Paul writes to Timothy. The two of them engage in an inter-generational relationship and serve their shared ministry in different aspects. Paul did not build Timothy a building for him to minister to different people separately. Timothy did not become jilted for being looked down on.
Gil Rendle has highlighted the generational differences in many examples through his teaching this week. He talks about how each generation over corrects the one before it and how an inter-generational church is one in which everyone will not be happy because of generational differences. However, Rendle doesn’t emphasis the inter-generational relationships that are so vital to ministry.
These relationships can be as simple as youth babysitting for families in the church and forming relationships through that, or as organized as developing an inter-generational prayer partners program. The thing is, we will not change the age-difference tension in the church or the assumed lack of young people in the church, by talking about it at conferences. You’re not going to bring young people to Christ by preaching to the ones that are already Annual Conference delegates, except by supporting their ministry to eachother and others.

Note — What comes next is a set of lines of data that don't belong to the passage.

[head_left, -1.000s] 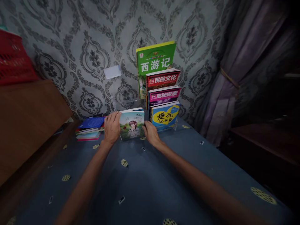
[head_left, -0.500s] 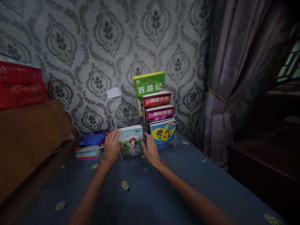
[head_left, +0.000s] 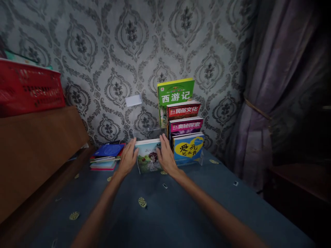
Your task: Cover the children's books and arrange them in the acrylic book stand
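A paperback book [head_left: 147,162] with a pale blue-green cover and a drawn girl stands upright in the left part of the front tier of a clear stepped book stand [head_left: 202,159]. My left hand [head_left: 126,159] grips its left edge, fingertips at the top corner. On the other side, my right hand [head_left: 167,156] holds the right edge, its thumb over the front cover. Just right of that hand is a blue book with a yellow heart [head_left: 188,148]. Behind it rise a purple-topped book [head_left: 186,126], a red-topped book [head_left: 184,110] and a tall green book [head_left: 177,93].
Left of the stand lies a stack of books [head_left: 107,156]. A red plastic basket [head_left: 31,88] sits on a brown box [head_left: 41,148] at the far left. A white card [head_left: 133,100] shows above the stand. A tied curtain [head_left: 269,103] hangs at the right.
The view has turned slightly left. My right hand has risen along the book's right edge, its fingers now at the top corner. The book sits slightly lower between my hands.
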Demonstrator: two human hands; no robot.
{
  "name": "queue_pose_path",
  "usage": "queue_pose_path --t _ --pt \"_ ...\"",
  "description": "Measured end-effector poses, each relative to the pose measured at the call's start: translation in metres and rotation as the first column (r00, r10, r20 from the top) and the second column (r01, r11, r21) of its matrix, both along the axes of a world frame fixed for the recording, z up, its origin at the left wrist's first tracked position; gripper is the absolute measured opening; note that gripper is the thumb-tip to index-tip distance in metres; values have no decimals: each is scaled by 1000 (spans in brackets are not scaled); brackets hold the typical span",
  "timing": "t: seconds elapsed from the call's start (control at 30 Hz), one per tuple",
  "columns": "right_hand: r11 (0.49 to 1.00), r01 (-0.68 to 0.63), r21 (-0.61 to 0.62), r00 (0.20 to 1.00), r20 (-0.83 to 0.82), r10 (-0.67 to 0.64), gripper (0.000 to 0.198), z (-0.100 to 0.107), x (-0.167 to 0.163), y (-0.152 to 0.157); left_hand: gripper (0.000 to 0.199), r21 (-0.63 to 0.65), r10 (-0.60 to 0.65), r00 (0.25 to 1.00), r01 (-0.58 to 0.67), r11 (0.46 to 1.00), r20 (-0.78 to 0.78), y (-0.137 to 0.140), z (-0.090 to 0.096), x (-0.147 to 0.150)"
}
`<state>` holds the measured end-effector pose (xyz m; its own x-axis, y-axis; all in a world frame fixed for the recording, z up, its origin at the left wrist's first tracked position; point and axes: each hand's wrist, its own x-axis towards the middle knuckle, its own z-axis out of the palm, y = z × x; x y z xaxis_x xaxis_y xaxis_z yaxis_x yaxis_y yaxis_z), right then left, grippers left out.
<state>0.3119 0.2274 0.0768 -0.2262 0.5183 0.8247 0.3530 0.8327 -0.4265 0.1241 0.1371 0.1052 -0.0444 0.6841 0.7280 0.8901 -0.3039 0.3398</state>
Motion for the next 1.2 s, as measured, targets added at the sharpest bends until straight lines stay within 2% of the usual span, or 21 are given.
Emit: queue_pose_path --t 0.1,0.27,0.47,0.6,0.77,0.93,1.07,1.2 --pt "1000 9 -27 1000 -27 -10 57 -2 -3 0 53 -26 -27 999 28 999 46 4 -7 0" --pt "1000 7 -18 997 -74 -8 51 2 -4 -5 48 6 -9 990 9 1000 140 13 -14 3" --pt "1000 11 -19 997 -72 -12 49 4 -3 -6 45 24 7 996 -9 1000 94 15 -14 0" --pt "999 41 -5 999 2 -41 49 6 0 -3 49 48 39 997 -36 998 -69 9 -3 1" --pt "976 121 183 966 205 -158 42 27 -4 -8 45 74 -9 970 27 997 -242 8 10 2" --pt "959 127 251 887 403 -223 39 40 -13 -15 40 93 -51 980 70 993 -191 17 5 3" --pt "951 172 258 866 421 -271 37 37 -15 -17 38 132 -36 984 60 989 -176 21 -1 6" --pt "956 164 245 881 399 -253 37 33 -17 -15 38 106 -30 986 48 993 -165 23 -2 8"
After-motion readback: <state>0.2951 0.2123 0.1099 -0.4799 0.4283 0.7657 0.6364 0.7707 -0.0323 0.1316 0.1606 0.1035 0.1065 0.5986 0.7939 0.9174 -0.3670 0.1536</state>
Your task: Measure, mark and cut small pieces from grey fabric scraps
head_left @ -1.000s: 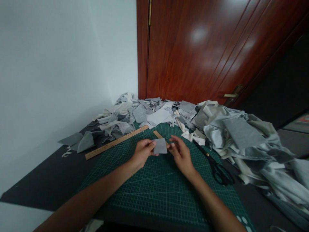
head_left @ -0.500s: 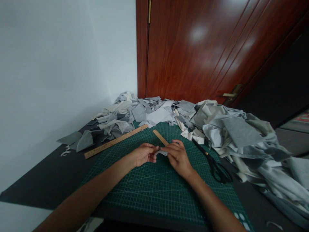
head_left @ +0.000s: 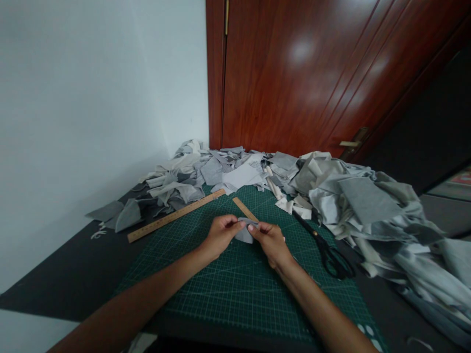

Don’t add a guitarist to your worship set, set up a twitter for your church, or paint one of your rooms bright green thinking it will make young people join your church. The best way to gain young members and make young disciples is to reconcile these generational differences through intentional relationship building and by sacrificing the personal costs that are obligatory to make a movement.
One of my friends has been attending her church since she was in the 7th grade. Now a graduating senior, she finds that many of the members of the church didn’t know where she came from when she was baptized a few months ago. We have to sacrifice our time, our structure and our preferences when it comes to ministry so that we can better reach not only young people, but those who are unchurched of every age. And, yes, the structural and preferencial sacrifices are important, but make not nearly the impact as the first–our time.
It is a commonly floating statistic that 98% of college freshmen will go to school and deny their faith, not coming back to it until they have children, if at all. Although I don’t know where this comes from, and consequently couldn’t tell you details on it, I have heard it cycling through circles of youth workers and it is terrifying.
But what if young people were missed when they left? Just like any one else, young people want a place to belong. They’re worth the time to build those relationships.
Conversely, what if young people made similar concessions on their cultural and social perferences and habits to get along better with older members of the church. The generation gap is like any other thing separating people. One side trying to bridge the gap is not going to do it. Both ends of the age spectrum, no matter how big the difference between two people, have to be willing to reach out there arms and grow intentional reltaionships at a personal cost. That is how we’ll change the world.